**Exercise**
Within the entries below, every line containing "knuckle" is to be copied.
Data for this task section start
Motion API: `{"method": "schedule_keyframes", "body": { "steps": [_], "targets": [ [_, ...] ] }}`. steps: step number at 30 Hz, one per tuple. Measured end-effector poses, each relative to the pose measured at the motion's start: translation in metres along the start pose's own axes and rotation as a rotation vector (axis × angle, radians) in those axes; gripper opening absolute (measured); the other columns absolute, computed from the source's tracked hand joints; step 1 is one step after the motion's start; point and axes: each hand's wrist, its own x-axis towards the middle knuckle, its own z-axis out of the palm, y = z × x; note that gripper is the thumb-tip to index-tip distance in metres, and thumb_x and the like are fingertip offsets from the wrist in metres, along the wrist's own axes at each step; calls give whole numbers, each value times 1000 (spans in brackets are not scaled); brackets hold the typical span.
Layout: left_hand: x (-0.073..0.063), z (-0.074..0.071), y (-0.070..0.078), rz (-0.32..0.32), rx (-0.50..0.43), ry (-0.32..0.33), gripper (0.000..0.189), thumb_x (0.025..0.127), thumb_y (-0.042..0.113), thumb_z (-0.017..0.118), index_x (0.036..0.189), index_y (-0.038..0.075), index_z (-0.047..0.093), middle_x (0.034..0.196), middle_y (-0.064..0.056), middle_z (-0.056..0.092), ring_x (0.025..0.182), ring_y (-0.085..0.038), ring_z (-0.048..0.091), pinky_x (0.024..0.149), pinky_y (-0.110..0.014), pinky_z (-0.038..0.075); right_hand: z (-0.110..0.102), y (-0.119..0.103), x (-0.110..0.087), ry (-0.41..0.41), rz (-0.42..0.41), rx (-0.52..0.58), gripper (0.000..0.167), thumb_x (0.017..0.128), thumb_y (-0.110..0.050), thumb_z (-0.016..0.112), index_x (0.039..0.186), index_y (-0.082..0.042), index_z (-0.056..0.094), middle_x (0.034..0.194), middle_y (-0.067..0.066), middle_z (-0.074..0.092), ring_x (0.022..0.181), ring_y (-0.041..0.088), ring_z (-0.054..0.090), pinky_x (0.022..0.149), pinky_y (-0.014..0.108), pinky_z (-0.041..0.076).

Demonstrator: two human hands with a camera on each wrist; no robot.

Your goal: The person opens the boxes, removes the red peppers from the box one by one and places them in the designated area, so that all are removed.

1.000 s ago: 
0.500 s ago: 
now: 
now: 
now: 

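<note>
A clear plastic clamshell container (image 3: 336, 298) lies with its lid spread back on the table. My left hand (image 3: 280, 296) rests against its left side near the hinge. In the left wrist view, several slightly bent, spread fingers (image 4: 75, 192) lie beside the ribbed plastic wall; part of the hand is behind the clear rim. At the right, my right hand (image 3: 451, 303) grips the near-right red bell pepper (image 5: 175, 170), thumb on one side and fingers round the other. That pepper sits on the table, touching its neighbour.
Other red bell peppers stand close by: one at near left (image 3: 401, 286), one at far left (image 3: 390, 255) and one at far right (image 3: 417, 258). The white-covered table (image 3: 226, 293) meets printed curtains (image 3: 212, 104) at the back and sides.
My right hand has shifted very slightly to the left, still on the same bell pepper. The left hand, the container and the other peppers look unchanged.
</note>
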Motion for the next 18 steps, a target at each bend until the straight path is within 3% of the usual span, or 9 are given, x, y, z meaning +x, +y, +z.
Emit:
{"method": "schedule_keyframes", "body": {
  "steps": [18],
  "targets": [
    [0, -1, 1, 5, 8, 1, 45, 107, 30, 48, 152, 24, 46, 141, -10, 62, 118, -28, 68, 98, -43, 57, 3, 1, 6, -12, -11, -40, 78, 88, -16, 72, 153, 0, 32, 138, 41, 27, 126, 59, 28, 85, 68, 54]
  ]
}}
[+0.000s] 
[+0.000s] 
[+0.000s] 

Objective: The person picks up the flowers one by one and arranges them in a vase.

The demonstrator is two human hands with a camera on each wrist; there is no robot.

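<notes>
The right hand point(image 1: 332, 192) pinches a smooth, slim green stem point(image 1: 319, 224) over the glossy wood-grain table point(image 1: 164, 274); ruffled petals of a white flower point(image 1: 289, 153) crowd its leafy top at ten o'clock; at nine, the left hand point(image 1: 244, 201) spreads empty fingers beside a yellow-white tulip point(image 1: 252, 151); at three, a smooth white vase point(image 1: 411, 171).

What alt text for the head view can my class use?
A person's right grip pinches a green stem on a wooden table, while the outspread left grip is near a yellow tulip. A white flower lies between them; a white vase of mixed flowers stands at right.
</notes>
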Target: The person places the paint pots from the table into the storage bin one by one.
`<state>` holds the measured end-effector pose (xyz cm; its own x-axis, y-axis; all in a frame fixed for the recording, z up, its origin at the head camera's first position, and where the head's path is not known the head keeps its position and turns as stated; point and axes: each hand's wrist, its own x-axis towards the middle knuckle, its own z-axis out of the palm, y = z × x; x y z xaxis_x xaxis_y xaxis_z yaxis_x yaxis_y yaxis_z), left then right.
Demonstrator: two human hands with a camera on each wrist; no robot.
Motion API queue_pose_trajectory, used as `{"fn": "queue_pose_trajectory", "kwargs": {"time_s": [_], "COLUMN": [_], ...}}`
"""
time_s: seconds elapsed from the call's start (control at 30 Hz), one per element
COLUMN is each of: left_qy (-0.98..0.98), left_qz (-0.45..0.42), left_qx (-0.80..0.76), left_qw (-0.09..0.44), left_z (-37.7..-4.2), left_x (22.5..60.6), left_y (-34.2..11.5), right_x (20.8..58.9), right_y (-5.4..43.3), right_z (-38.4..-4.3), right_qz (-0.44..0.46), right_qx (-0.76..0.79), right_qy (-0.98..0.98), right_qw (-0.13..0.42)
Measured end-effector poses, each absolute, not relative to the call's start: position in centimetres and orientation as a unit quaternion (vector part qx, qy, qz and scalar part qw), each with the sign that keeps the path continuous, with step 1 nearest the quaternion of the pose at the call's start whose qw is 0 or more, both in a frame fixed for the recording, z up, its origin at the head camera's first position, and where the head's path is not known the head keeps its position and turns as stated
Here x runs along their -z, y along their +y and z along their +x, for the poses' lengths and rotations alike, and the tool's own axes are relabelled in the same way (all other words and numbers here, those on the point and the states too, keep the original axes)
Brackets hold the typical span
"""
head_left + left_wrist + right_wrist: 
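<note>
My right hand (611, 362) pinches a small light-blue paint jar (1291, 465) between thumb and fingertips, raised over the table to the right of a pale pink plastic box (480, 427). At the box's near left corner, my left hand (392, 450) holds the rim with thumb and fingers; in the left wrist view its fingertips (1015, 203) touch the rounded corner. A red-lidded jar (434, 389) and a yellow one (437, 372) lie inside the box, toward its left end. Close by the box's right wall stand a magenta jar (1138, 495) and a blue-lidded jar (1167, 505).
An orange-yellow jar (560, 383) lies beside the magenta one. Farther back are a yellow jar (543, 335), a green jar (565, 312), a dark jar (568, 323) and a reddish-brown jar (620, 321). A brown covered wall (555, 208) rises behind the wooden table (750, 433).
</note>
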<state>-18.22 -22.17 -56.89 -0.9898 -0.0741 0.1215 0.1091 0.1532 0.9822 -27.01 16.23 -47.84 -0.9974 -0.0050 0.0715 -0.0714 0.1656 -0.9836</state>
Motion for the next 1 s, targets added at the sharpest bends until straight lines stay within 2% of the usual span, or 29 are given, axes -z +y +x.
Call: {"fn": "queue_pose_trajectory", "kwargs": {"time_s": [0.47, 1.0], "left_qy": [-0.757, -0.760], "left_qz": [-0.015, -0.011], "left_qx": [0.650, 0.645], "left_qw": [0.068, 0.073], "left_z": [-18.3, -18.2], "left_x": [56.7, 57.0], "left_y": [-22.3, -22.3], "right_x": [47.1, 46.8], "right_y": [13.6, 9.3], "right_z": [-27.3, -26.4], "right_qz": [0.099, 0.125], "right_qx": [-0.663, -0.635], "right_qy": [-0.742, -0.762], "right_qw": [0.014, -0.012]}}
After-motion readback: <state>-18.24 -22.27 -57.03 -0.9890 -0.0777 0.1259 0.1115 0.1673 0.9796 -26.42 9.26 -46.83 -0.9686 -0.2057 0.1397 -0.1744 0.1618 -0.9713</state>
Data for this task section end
**Exercise solution**
Motion API: `{"method": "schedule_keyframes", "body": { "steps": [_], "targets": [ [_, ...] ] }}`. steps: step number at 30 Hz, one per tuple. Measured end-effector poses, each relative to the pose measured at the motion's start: translation in metres along the start pose's own axes and rotation as a rotation vector (axis × angle, radians) in those axes; gripper opening absolute (measured); the other columns absolute, computed from the source's tracked hand joints; step 1 is one step after the motion's start; point and axes: each hand's wrist, its own x-axis towards the middle knuckle, its own z-axis out of the palm, y = z × x; note that gripper is the thumb-tip to index-tip distance in metres, and thumb_x and the like are fingertip offsets from the wrist in metres, along the wrist's own axes at each step; calls give whole numbers, each value times 1000 (spans in brackets are not scaled); brackets hold the typical span.
`<state>` holds the measured end-effector pose (xyz cm; its own x-axis, y-axis; all in a frame fixed for the recording, z up, its origin at the head camera's first position, and where the head's path is not known the head keeps its position and turns as stated; point and axes: each hand's wrist, its own x-axis towards the middle knuckle, its own z-axis out of the palm, y = z × x; x y z xaxis_x xaxis_y xaxis_z yaxis_x yaxis_y yaxis_z), left then right.

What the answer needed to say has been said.